• The task: Tally every line in the listing that holds the string "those", then state the total and nothing more.
┌──
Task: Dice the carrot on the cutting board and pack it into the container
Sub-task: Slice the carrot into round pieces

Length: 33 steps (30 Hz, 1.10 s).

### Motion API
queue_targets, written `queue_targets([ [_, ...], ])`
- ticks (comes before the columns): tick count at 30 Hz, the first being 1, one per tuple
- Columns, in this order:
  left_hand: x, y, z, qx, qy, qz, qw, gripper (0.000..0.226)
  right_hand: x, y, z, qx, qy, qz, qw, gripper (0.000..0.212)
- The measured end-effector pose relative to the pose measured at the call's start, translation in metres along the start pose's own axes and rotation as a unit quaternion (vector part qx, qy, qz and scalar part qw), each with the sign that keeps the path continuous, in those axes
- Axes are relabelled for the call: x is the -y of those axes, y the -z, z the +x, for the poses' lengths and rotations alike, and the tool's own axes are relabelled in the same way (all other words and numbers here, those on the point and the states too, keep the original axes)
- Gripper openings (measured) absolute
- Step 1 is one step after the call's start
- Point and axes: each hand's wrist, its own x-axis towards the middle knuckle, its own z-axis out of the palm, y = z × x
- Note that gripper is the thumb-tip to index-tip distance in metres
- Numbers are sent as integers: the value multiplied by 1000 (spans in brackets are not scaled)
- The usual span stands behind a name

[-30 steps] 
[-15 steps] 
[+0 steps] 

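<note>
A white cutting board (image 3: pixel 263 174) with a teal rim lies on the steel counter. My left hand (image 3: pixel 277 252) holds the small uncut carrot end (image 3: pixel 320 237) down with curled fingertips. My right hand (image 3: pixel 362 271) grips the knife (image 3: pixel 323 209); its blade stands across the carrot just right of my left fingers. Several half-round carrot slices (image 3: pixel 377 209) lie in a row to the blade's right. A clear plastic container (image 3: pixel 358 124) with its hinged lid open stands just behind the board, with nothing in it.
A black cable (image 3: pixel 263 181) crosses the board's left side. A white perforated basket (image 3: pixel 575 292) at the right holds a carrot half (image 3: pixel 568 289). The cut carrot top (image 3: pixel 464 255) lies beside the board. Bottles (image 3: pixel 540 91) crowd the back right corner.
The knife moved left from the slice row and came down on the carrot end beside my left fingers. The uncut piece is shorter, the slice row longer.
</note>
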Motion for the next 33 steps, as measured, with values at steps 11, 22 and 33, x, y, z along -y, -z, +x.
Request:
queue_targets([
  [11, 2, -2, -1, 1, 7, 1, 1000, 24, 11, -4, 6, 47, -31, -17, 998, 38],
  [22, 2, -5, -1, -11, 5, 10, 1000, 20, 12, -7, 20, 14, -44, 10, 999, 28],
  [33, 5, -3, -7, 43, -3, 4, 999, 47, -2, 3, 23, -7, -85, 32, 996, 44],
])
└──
• The completed task: 2